Task brief ::
Reproduce every line of the data, exactly and without its pictures.

Provided material ::
- - - -

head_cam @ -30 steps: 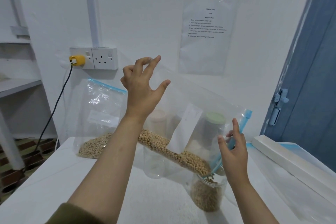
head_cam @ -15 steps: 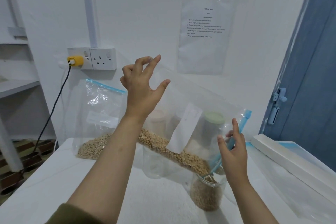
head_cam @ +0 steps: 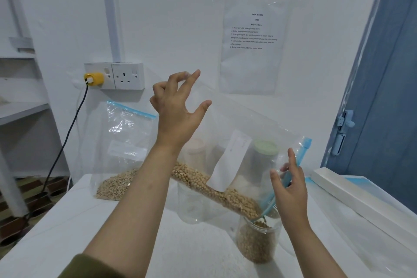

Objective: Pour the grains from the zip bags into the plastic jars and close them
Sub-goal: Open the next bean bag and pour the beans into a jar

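A clear zip bag (head_cam: 239,126) with a blue zip strip is tilted down to the right. My left hand (head_cam: 178,108) pinches its raised bottom corner. My right hand (head_cam: 291,189) grips the blue zip edge at the bag's mouth. Soybeans (head_cam: 214,187) slide along the bag's lower edge into an open clear jar (head_cam: 257,241), which is partly filled. An empty clear jar (head_cam: 194,207) stands just behind and left of it. A second zip bag (head_cam: 123,142) holding grain leans against the wall at the left.
Through the bag I see a jar with a green lid (head_cam: 265,149) and another pale jar (head_cam: 195,151) at the back. A white box (head_cam: 352,189) lies on the table's right side. A socket with a yellow plug (head_cam: 93,78) and black cable sits on the wall.
Both hands keep their hold on the tilted bag and the beans keep running into the jar. Only the camera has shifted slightly.
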`<action>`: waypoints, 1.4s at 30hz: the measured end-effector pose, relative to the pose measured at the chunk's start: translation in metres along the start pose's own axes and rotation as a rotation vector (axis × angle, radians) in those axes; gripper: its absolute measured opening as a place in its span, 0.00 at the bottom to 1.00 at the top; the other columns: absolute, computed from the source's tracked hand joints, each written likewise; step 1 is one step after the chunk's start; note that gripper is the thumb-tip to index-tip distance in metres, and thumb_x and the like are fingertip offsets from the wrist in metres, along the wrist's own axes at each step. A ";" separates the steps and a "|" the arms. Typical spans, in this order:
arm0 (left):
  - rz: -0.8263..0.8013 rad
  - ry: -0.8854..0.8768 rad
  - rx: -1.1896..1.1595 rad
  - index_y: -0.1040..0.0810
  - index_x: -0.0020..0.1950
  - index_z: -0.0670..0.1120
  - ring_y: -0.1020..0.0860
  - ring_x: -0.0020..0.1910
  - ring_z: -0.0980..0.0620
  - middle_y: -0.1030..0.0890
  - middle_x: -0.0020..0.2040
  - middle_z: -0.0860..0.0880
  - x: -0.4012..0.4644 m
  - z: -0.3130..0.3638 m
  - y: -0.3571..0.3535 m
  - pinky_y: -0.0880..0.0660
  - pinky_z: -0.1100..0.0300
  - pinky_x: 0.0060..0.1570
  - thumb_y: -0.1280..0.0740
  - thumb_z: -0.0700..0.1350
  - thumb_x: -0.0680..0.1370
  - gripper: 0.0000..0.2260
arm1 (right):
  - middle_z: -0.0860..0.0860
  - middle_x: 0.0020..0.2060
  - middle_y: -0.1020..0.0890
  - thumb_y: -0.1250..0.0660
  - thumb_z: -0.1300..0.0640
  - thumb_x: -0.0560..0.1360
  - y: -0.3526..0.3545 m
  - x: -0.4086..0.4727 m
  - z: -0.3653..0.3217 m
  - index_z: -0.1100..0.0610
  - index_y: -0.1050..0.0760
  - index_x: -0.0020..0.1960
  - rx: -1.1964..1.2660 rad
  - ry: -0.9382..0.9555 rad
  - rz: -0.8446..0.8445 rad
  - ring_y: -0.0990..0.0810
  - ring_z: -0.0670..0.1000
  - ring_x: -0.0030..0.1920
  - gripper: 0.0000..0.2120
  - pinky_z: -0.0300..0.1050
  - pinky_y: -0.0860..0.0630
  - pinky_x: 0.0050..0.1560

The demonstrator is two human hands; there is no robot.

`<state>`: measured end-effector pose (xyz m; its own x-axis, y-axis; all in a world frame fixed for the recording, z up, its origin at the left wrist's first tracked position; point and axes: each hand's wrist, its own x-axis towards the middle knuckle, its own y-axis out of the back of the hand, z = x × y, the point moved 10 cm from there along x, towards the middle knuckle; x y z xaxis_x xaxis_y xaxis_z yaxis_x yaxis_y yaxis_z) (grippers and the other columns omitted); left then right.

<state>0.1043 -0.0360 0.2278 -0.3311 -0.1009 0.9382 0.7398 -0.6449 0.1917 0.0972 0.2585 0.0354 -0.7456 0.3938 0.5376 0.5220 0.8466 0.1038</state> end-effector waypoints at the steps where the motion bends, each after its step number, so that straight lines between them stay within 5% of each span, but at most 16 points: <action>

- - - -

Result for this exercise ::
head_cam @ -30 steps: 
head_cam @ -15 steps: 
head_cam @ +0 steps: 

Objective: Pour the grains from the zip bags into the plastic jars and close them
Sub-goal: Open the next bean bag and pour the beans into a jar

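A clear zip bag (head_cam: 239,126) with a blue zip strip is tilted down to the right. My left hand (head_cam: 178,108) pinches its raised bottom corner. My right hand (head_cam: 291,189) grips the blue zip edge at the bag's mouth. Soybeans (head_cam: 214,187) slide along the bag's lower edge into an open clear jar (head_cam: 257,241), which is partly filled. An empty clear jar (head_cam: 194,207) stands just behind and left of it. A second zip bag (head_cam: 123,142) holding grain leans against the wall at the left.
Through the bag I see a jar with a green lid (head_cam: 265,149) and another pale jar (head_cam: 195,151) at the back. A white box (head_cam: 352,189) lies on the table's right side. A socket with a yellow plug (head_cam: 93,78) and black cable sits on the wall.
Both hands keep their hold on the tilted bag and the beans keep running into the jar. Only the camera has shifted slightly.
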`<action>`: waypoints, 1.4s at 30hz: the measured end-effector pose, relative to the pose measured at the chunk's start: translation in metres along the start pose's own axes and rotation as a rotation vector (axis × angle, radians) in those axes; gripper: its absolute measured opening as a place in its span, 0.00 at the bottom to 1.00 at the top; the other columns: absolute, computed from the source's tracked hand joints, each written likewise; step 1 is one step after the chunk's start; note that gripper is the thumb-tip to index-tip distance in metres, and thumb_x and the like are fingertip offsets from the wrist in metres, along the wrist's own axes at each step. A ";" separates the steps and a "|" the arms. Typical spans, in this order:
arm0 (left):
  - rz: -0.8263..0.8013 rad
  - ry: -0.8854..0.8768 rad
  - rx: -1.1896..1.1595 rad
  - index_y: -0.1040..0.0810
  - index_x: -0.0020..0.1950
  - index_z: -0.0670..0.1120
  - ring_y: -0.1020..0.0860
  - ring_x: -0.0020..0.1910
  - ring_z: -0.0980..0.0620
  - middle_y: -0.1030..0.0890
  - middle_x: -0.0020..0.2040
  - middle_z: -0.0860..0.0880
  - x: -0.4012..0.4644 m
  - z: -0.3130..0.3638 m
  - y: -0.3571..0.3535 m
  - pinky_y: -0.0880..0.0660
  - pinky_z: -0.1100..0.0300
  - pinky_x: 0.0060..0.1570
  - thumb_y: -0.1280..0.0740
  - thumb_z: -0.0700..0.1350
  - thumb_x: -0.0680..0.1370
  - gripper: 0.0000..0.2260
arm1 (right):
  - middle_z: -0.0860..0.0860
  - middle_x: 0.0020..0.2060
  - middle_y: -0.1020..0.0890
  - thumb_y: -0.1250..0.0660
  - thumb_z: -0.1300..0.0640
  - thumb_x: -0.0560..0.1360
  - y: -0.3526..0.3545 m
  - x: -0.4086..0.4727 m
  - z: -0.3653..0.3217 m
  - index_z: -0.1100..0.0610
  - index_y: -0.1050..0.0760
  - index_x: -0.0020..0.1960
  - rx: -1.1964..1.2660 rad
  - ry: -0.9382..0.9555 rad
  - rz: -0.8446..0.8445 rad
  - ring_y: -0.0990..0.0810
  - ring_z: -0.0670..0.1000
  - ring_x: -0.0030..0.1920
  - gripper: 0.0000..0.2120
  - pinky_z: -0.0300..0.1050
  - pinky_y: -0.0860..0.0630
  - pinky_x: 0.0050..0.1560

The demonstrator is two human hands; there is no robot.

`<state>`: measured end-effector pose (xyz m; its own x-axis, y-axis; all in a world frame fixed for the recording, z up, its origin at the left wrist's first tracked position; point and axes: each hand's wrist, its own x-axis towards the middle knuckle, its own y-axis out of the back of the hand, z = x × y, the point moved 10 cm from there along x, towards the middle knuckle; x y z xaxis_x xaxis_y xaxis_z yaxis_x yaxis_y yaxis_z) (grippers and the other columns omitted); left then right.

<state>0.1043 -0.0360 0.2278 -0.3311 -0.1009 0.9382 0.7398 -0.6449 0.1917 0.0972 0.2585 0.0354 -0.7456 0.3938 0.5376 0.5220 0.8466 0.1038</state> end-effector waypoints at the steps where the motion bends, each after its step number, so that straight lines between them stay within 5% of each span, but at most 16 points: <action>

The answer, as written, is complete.